The JASMIN Notebook Service has recently been updated to include a GPU-enabled node. This means that JASMIN users can now run Machine Learning (ML) workflows in Notebooks. This page outlines:

Who can access the GPU-enabled Notebooks Service?  

The service is available to all JASMIN users that have been granted access to the ORCHID (GPU) cluster. Existing JASMIN users can apply here  .

Starting a Notebook Server with GPUs  

In order to start a Notebook Server with GPUs enabled, go to the initial start page and click on the “Launch Server” button:

Notebook server start page
Notebook server start page

Then select the “GPU” option and click “Start”:

Selecting the GPU notebook server
Selecting the GPU notebook server

Which packages are available by default?  
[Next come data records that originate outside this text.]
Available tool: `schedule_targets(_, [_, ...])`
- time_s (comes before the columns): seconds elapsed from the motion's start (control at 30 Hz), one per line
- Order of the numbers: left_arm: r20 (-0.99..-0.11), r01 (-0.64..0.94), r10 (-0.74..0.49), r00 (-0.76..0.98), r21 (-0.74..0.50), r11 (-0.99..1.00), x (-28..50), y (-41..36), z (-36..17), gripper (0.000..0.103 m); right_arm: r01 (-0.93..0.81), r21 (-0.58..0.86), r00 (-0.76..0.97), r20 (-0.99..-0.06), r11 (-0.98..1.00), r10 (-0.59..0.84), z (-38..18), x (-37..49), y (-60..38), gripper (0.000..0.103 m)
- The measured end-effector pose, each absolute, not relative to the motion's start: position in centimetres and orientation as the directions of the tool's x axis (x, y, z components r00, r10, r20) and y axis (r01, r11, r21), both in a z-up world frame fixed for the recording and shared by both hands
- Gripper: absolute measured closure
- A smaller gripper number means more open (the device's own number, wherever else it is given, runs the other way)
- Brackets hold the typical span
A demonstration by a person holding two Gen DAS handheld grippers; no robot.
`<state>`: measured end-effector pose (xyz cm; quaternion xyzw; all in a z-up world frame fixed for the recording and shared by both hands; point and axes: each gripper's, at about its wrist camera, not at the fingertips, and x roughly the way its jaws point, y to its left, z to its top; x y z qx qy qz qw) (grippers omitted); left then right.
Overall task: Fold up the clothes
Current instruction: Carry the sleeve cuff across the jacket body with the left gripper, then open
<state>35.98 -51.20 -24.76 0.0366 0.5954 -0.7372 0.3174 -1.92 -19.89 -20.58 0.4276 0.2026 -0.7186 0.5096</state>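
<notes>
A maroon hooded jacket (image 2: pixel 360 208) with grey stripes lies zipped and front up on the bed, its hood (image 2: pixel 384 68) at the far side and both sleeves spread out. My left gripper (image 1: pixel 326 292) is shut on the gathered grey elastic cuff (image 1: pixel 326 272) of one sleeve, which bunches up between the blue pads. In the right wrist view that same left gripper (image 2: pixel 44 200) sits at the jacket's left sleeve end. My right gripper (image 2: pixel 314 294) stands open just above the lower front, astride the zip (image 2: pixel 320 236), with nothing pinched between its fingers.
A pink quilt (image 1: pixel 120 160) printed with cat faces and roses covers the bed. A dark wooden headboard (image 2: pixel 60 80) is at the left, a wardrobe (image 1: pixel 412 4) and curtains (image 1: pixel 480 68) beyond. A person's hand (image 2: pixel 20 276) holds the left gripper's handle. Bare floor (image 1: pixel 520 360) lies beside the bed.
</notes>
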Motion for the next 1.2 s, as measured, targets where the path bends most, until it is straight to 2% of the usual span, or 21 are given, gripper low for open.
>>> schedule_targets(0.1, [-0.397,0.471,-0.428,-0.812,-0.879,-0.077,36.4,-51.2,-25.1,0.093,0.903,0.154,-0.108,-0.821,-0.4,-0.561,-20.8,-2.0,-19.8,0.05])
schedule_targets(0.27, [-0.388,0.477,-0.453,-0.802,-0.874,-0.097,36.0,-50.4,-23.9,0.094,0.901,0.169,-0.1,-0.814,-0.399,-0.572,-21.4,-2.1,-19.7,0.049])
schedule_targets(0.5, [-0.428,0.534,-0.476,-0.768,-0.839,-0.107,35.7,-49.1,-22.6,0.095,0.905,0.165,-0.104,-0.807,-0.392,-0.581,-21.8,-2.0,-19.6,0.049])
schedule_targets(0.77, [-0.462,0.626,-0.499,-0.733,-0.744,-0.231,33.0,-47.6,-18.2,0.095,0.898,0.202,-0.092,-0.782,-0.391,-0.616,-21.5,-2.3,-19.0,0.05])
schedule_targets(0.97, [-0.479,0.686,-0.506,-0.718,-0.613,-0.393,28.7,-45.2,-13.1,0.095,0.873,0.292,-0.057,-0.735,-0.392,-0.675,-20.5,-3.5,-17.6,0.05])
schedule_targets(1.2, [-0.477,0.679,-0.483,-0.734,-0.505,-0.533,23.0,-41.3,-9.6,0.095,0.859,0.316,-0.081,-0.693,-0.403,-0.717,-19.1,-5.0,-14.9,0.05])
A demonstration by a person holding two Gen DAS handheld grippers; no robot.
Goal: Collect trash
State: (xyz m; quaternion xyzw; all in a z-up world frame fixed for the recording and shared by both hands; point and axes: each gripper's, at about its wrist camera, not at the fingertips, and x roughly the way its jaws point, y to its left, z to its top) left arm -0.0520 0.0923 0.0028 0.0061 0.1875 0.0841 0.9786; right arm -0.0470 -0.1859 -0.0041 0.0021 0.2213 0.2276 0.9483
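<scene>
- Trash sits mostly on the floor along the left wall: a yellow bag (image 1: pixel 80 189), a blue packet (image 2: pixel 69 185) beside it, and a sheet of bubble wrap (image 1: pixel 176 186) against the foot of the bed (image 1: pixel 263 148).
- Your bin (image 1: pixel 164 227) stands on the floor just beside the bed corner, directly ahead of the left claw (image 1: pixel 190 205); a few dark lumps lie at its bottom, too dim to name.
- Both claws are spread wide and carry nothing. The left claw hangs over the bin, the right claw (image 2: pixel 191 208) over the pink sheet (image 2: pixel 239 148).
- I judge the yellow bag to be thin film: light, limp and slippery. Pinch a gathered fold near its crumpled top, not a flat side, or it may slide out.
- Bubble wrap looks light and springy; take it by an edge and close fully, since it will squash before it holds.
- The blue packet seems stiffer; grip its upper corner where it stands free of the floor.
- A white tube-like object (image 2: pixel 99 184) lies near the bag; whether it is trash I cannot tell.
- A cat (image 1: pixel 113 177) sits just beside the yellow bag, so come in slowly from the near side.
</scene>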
Check the top-right corner of a Notebook session to see which kernel that is being used. If you don’t need any specialist Machine Learning (ML) libraries, you would typically choose Python 3 + Jaspy as this has many of the common open-source packages used within environmental science:

Notebook kernel
Notebook kernel

You can click on the name of the kernel to select a different one.

If you want to work with GPUs, you are likely to want to install other packages that are common in ML, such as PyTorch and TensorFlow. This topic is discussed below.

GPU availability  

In order to check that your notebook is running on a server with GPUs, you can use the built-in NVIDIA commands, such as:

!nvidia-smi

If GPUs are enabled, the output should look like this:

Output from the nvidia-smi command
Output from the nvidia-smi command

Understanding the nvidia-smi command output  

1. The Header section  

The first section includes:

  • CUDA Version: 12.7: The version of the CUDA toolkit that the NVIDIA driver supports.
  • GPU 0 / GPU 1: There are two physical NVIDIA A100 GPUs in the system.
  • Name: The model is NVIDIA A100-SXM4-40GB. Each GPU has 40GB of on-board memory.
  • Memory-Usage: Shows N/A because these GPUs are in MIG mode (Multi-Instance GPU), so memory usage is not reported here in the usual way. Memory usage for MIG slices is shown in the dedicated MIG section (below).
  • GPU-Util: Also N/A for the same reason (MIG is active, so usage must be looked at per MIG instance).

2. The MIG section  

The second section introduces MIG (Multi-Instance GPU)  . When a GPU is running in MIG Mode, it allows each GPU to be partitioned into multiple instances, each acting as a smaller independent, or virtual, GPU. Because MIG is turned on, you see “N/A” in the normal memory usage fields. Instead, you have a dedicated table for each MIG device:

  • GPU: This repeats the GPU ID (0 or 1).
  • GI ID (GPU Instance) and CI ID (Compute Instance): Each MIG slice is defined by a GPU instance and a compute instance.
  • MIG Dev: The MIG device index.
  • Memory-Usage (13MiB / 9984MiB): Each MIG slice here is allocated around 10GB (9984MiB) of GPU memory. Currently, only 13 MiB is being used, likely overhead.
  • BAR1-Usage: This is the amount of memory mapped via the BAR1 aperture (used for buffer transfers).
  • CE / ENC / DEC / OFA / JPG: These columns refer to hardware encoder/decoder and other specialized engines available to each MIG slice.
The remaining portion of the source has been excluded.